## WHAT IS BEING ASKED
Here is a listing. Write it out again without a single difference.
/---
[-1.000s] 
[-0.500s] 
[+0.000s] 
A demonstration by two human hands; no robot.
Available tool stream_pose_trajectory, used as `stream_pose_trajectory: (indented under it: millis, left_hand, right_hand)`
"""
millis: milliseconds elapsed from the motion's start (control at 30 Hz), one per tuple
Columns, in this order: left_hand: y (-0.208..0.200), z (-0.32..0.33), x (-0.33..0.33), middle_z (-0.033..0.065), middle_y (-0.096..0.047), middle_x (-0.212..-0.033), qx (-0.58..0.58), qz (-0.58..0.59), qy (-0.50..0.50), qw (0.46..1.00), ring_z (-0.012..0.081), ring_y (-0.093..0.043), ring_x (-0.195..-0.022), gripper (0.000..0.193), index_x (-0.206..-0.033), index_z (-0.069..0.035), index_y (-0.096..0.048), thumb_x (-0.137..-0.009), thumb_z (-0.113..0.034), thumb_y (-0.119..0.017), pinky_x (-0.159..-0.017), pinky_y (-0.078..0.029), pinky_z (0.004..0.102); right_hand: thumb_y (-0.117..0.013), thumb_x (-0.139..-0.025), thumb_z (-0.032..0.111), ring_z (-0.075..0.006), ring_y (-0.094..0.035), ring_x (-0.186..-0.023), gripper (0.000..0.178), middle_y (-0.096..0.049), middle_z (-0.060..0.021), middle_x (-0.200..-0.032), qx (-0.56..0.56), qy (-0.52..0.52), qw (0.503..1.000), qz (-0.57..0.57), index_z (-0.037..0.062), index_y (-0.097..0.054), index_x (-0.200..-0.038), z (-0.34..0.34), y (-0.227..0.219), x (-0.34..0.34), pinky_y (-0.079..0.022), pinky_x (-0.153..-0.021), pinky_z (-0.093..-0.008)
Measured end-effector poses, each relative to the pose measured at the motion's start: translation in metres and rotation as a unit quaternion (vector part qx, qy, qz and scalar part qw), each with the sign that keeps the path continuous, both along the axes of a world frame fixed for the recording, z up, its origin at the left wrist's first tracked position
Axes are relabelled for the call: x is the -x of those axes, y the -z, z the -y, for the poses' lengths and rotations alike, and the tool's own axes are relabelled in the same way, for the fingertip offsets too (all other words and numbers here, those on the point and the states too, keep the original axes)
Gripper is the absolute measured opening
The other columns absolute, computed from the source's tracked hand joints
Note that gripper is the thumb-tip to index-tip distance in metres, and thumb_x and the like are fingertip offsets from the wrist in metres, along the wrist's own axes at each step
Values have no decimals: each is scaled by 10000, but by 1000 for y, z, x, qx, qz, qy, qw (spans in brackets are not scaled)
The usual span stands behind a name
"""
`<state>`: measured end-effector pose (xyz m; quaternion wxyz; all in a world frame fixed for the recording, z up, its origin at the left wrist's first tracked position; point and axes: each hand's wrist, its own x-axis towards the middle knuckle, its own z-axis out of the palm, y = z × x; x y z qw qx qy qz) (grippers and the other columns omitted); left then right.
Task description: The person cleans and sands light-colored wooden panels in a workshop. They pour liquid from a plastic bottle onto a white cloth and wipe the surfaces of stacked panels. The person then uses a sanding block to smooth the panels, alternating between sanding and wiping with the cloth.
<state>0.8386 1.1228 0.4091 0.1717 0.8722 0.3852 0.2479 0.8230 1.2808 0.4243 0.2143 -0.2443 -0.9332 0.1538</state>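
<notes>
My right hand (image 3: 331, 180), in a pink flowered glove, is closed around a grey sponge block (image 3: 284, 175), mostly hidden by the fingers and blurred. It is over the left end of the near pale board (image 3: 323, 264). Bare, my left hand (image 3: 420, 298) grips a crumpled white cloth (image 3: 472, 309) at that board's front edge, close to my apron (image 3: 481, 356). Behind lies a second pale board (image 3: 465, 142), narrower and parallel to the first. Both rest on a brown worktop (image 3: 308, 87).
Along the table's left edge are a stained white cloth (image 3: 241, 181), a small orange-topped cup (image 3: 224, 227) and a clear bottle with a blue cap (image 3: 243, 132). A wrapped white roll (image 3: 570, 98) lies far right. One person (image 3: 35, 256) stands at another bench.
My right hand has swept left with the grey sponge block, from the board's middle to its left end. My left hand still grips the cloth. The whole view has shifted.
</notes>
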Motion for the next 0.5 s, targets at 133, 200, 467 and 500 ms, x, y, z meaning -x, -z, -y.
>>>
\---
## RESULT OF THIS TASK
[-1.000s] 
[-0.500s] 
[+0.000s] 
A demonstration by two human hands; no robot.
Available tool stream_pose_trajectory, used as `stream_pose_trajectory: (indented under it: millis, left_hand, right_hand)`
"""
millis: milliseconds elapsed from the motion's start (control at 30 Hz), one per tuple
Columns, in this order: left_hand: y (-0.208..0.200), z (-0.32..0.33), x (-0.33..0.33), middle_z (-0.033..0.065), middle_y (-0.096..0.047), middle_x (-0.212..-0.033), qx (-0.58..0.58), qz (-0.58..0.59), qy (-0.50..0.50), qw (0.46..1.00), ring_z (-0.012..0.081), ring_y (-0.093..0.043), ring_x (-0.195..-0.022), gripper (0.000..0.193), index_x (-0.206..-0.033), index_z (-0.069..0.035), index_y (-0.096..0.048), thumb_x (-0.137..-0.009), thumb_z (-0.113..0.034), thumb_y (-0.119..0.017), pinky_x (-0.159..-0.017), pinky_y (-0.078..0.029), pinky_z (0.004..0.102); right_hand: thumb_y (-0.117..0.013), thumb_x (-0.139..-0.025), thumb_z (-0.032..0.111), ring_z (-0.075..0.006), ring_y (-0.094..0.035), ring_x (-0.186..-0.023), gripper (0.000..0.178), middle_y (-0.096..0.049), middle_z (-0.060..0.021), middle_x (-0.200..-0.032), qx (-0.56..0.56), qy (-0.52..0.52), qw (0.503..1.000), qz (-0.57..0.57), index_z (-0.037..0.062), index_y (-0.097..0.054), index_x (-0.200..-0.038), z (-0.34..0.34), y (-0.227..0.219), x (-0.34..0.34), pinky_y (-0.079..0.022), pinky_x (-0.153..-0.021), pinky_z (-0.093..-0.008)
Measured end-effector poses, each relative to the pose measured at the motion's start: translation in metres and rotation as a unit quaternion (vector part qx, qy, qz and scalar part qw), each with the sign that keeps the path continuous, both along the axes of a world frame fixed for the recording, z up, its origin at the left wrist's first tracked position
Axes are relabelled for the call: x is the -x of those axes, y the -z, z the -y, for the poses' lengths and rotations alike, and the tool's own axes are relabelled in the same way, for the fingertip offsets too (all other words and numbers here, those on the point and the states too, keep the original axes)
Gripper is the absolute measured opening
The other columns absolute, computed from the source's tracked hand joints
Note that gripper is the thumb-tip to index-tip distance in metres, and thumb_x and the like are fingertip offsets from the wrist in metres, along the wrist's own axes at each step
Values have no decimals: each is scaled by 10000, but by 1000 for y, z, x, qx, qz, qy, qw (spans in brackets are not scaled)
The usual span stands behind a name
"""
`<state>`: measured end-effector pose (xyz m; quaternion wxyz; all in a world frame fixed for the recording, z up, its origin at the left wrist's first tracked position; point and axes: each hand's wrist, its own x-axis towards the middle knuckle, its own z-axis out of the palm, y = z × x; x y z qw qx qy qz) (grippers and the other columns omitted); left then right.
Task description: The person cleans and sands light-colored wooden panels in a workshop. They pour liquid from a plastic bottle onto a white cloth and wipe the surfaces of stacked panels. The person then uses a sanding block to smooth the panels, alternating between sanding and wiping with the cloth.
<state>0.8386 1.1228 0.4091 0.1717 0.8722 0.3852 0.2479 0.8230 1.2808 0.4243 0.2143 -0.2443 -0.9332 0.1538</state>
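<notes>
My right hand (image 3: 331, 180), in a pink flowered glove, is closed around a grey sponge block (image 3: 284, 175), mostly hidden by the fingers and blurred. It is over the left end of the near pale board (image 3: 323, 264). Bare, my left hand (image 3: 420, 298) grips a crumpled white cloth (image 3: 472, 309) at that board's front edge, close to my apron (image 3: 481, 356). Behind lies a second pale board (image 3: 465, 142), narrower and parallel to the first. Both rest on a brown worktop (image 3: 308, 87).
Along the table's left edge are a stained white cloth (image 3: 241, 181), a small orange-topped cup (image 3: 224, 227) and a clear bottle with a blue cap (image 3: 243, 132). A wrapped white roll (image 3: 570, 98) lies far right. One person (image 3: 35, 256) stands at another bench.
My right hand has swept left with the grey sponge block, from the board's middle to its left end. My left hand still grips the cloth. The whole view has shifted.
</notes>
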Motion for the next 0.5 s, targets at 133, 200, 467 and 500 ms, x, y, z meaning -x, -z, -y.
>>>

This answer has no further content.